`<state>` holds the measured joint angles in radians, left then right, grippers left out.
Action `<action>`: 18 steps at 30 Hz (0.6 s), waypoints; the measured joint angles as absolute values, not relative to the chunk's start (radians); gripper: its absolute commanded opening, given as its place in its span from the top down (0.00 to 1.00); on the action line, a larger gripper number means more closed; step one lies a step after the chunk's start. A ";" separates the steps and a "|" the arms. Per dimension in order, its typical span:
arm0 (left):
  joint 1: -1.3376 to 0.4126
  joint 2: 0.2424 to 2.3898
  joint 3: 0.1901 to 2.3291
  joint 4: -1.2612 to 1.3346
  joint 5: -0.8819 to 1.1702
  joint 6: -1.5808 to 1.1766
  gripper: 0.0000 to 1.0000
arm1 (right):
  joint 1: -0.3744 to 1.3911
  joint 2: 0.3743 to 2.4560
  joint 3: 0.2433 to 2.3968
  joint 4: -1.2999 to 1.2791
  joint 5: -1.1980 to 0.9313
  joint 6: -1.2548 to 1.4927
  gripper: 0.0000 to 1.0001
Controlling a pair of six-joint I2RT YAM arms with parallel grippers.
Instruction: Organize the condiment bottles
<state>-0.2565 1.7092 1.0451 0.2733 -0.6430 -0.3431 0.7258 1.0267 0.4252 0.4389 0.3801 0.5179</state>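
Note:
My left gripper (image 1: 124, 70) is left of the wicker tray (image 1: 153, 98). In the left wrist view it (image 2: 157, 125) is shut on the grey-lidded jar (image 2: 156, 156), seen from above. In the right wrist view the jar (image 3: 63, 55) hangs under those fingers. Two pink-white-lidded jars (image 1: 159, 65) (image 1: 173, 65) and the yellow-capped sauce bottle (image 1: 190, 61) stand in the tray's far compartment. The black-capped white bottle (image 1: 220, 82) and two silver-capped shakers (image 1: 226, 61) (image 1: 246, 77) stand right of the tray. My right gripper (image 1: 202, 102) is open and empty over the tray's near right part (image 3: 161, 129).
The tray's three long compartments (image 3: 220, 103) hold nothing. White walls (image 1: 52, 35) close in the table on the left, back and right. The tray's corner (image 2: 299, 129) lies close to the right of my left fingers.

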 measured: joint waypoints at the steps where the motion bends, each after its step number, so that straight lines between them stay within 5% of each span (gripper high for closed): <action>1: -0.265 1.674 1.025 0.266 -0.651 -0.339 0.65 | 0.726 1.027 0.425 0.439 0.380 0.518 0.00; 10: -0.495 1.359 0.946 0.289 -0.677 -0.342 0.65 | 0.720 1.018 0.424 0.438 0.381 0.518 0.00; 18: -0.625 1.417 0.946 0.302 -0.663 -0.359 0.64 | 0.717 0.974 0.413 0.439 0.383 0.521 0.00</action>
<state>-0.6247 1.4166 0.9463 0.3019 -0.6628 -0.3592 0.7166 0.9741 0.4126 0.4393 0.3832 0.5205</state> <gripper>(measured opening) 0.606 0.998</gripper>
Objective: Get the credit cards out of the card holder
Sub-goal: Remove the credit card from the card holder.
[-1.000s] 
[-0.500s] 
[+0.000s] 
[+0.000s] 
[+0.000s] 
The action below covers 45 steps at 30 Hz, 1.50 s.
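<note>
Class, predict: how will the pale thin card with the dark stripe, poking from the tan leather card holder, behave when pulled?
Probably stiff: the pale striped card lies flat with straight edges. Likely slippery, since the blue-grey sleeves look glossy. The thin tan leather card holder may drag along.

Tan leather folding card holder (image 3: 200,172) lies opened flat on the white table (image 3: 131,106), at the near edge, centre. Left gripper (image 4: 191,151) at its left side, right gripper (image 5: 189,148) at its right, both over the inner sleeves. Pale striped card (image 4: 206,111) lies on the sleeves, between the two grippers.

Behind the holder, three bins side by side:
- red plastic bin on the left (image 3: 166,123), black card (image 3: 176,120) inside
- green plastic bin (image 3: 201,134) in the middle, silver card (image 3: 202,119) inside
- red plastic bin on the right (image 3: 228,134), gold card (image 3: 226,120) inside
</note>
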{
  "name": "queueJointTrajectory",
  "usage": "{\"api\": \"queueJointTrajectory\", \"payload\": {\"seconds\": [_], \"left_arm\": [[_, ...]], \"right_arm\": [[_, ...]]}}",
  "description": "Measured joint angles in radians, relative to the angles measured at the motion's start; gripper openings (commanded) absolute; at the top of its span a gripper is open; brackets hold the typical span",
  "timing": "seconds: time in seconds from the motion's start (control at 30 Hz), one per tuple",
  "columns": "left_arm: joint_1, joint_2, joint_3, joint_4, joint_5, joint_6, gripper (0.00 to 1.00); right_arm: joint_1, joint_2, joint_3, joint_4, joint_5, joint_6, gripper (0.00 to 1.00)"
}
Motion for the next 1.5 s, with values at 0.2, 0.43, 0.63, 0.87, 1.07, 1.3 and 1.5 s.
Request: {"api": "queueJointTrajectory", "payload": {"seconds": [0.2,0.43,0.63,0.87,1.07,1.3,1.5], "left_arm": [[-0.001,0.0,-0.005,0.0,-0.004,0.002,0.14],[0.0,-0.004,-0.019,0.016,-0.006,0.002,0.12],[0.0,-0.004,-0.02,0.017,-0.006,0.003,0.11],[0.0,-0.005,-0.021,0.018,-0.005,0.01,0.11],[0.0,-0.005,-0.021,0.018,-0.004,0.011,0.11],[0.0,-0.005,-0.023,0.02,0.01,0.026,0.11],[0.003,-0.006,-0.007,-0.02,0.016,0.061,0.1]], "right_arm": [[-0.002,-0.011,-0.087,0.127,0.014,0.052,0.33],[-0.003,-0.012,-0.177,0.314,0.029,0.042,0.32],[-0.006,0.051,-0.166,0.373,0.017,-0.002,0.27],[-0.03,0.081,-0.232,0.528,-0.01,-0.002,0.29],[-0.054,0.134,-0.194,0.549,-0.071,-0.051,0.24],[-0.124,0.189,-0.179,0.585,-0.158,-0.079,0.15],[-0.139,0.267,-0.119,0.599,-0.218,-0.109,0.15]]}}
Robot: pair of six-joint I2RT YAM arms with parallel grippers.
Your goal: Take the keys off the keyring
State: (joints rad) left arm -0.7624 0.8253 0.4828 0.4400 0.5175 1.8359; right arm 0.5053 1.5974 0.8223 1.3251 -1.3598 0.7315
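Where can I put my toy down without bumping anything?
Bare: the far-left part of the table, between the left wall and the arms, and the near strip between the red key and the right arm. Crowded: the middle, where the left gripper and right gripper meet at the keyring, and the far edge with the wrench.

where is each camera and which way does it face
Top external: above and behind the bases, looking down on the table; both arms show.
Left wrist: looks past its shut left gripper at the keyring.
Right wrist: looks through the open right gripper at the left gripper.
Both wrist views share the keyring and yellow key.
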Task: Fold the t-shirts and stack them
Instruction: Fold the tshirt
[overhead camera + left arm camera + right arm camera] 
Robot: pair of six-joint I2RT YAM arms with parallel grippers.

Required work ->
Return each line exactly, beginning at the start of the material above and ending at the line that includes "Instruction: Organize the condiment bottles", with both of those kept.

Exercise output ->
`<state>` holds the measured joint angles in radians, left then right, grippers left out.
Action `<action>`: 18 steps at 30 Hz (0.6 s), waypoints; the measured joint angles as absolute values, not relative to the chunk's start (radians); gripper: its absolute commanded opening, given as its place in its span from the top down (0.00 to 1.00); on the action line, a larger gripper number means more closed; step one lies a step after the chunk's start. A ";" separates the steps and a "|" the arms. Per dimension in order, its typical span:
arm0 (left):
  joint 1: -1.3376 to 0.4126
  joint 2: 0.2424 to 2.3898
  joint 3: 0.1901 to 2.3291
  joint 4: -1.2612 to 1.3346
  joint 5: -0.8819 to 1.1702
  joint 6: -1.5808 to 1.1766
  gripper: 0.0000 to 1.0000
arm1 (right):
  joint 1: -0.3744 to 1.3911
  joint 2: 0.3743 to 2.4560
  joint 3: 0.2433 to 2.3968
  joint 4: -1.2999 to 1.2791
  joint 5: -1.1980 to 0.9313
  joint 6: -1.2548 to 1.4927
  gripper: 0.0000 to 1.0001
Controlling a pair of six-joint I2RT YAM arms with parallel grippers.
Instruction: Organize the condiment bottles

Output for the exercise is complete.